For example, the flow meter you choose to measure drinking water may not be the appropriate choice for wastewater treatment. Not all liquid flow meter technologies are appropriate to measure dirty fluids, particulate laden slurries, high-density, viscous fluids or sanitary liquids for food/beverage or pharmaceutical applications. The conductivity of a liquid and the presence of bubbles in a liquid are both additional factors to consider.
The chemical properties of the liquid are important, too. Corrosive and caustic liquids may require specialty materials to prevent damage to the meter. Excessive maintenance or costly replacements can result when the chemical properties of the liquid are not fully considered in advance.

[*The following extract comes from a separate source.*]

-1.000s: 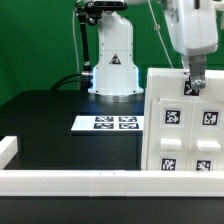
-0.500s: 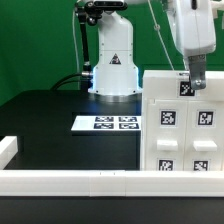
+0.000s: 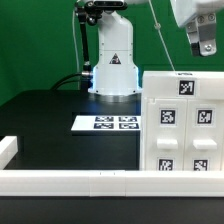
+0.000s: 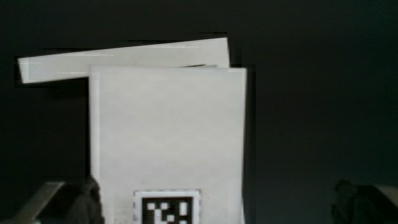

Operating Temperature and Pressure
Full knowledge of the liquid to be measured is only part of understanding the overall application. Some flow meter technologies are affected by fluid temperature and operating pressure. If a flow meter's sensing accuracy is affected by temperature, then you may either need a flow meter with built-in temperature compensation or you will likely need to add a temperature sensor. Some flow meters also rely on moving parts not designed to withstand high pressure operation. While some meters work exceptionally well at a regular flow rate, others will easily outperform in high turndown applications such as those that start and stop frequently.
Flow Range
Knowing the flow range and pipeline diameter are both critical factors to consider. Will the flow rate be continuous or will it be variable? In some plants, such as municipal water treatment, the plants are often designed specifically so the flow rate has predicted fluctuations because there are daily or seasonal high and low flow periods based on consumer demand. In other operations there may be a year round continuous flow or stable flow that exists when the process runs. Not all flowmeters respond well to a sudden decrease or increase in the rate of flow. Some flowmeters operate well over a wide turndown rate.
Likewise, not all flowmeters are designed for all pipe diameters. When outfitting or retrofitting a plant, it is a good idea to use a flowmeter technology that meets the needs of all flow measurements throughout a plant. It greatly simplifies purchasing, installation, training and maintenance.
Sensor Type
The complexity of fluid flow measurement has resulted in the development of numerous flow sensing and measurement technologies. Once you start analyzing the liquid to be measured, the accuracy desired, and the process and plant requirements, however, you will usually find two or three options for your application. A brief description of the major flow sensing technologies follows:
Coriolis: Liquid flowing through a U-shaped tube results in the tube twisting, and the twisting motion or vibration is used to calculate the flow rate.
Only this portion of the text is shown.